-- PROVIDED MATERIAL follows --
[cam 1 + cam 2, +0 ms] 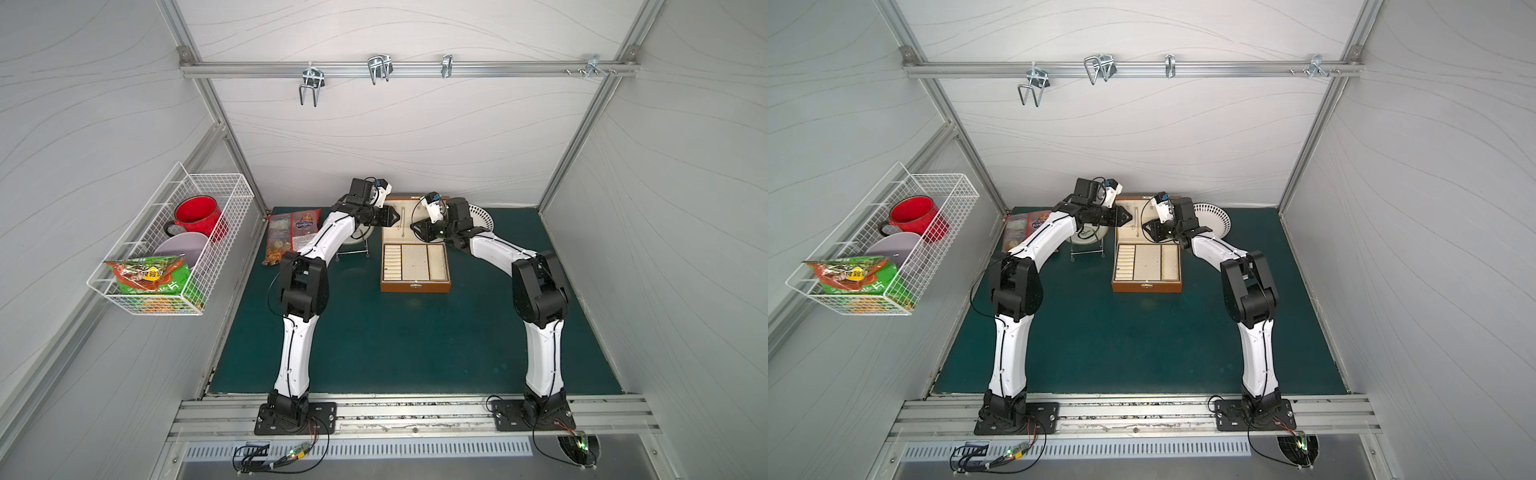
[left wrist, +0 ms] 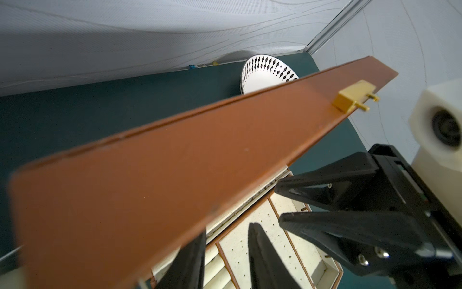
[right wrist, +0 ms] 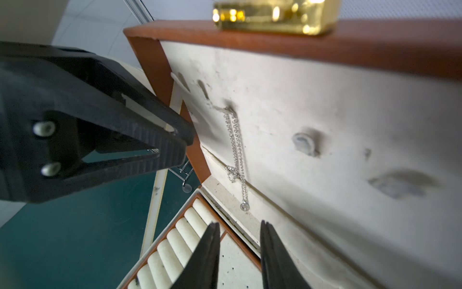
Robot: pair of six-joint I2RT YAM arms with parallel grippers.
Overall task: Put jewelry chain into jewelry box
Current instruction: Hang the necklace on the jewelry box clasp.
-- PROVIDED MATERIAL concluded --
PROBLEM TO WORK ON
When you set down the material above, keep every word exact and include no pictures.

RESULT BELOW
[cam 1 + cam 2, +0 ms] 
[left wrist, +0 ms] 
[right wrist, +0 ms] 
Robot: pair of six-joint I2RT YAM arms with parallel grippers.
Overall task: Put jewelry chain into jewelry box
Current instruction: Hang the necklace on the jewelry box clasp.

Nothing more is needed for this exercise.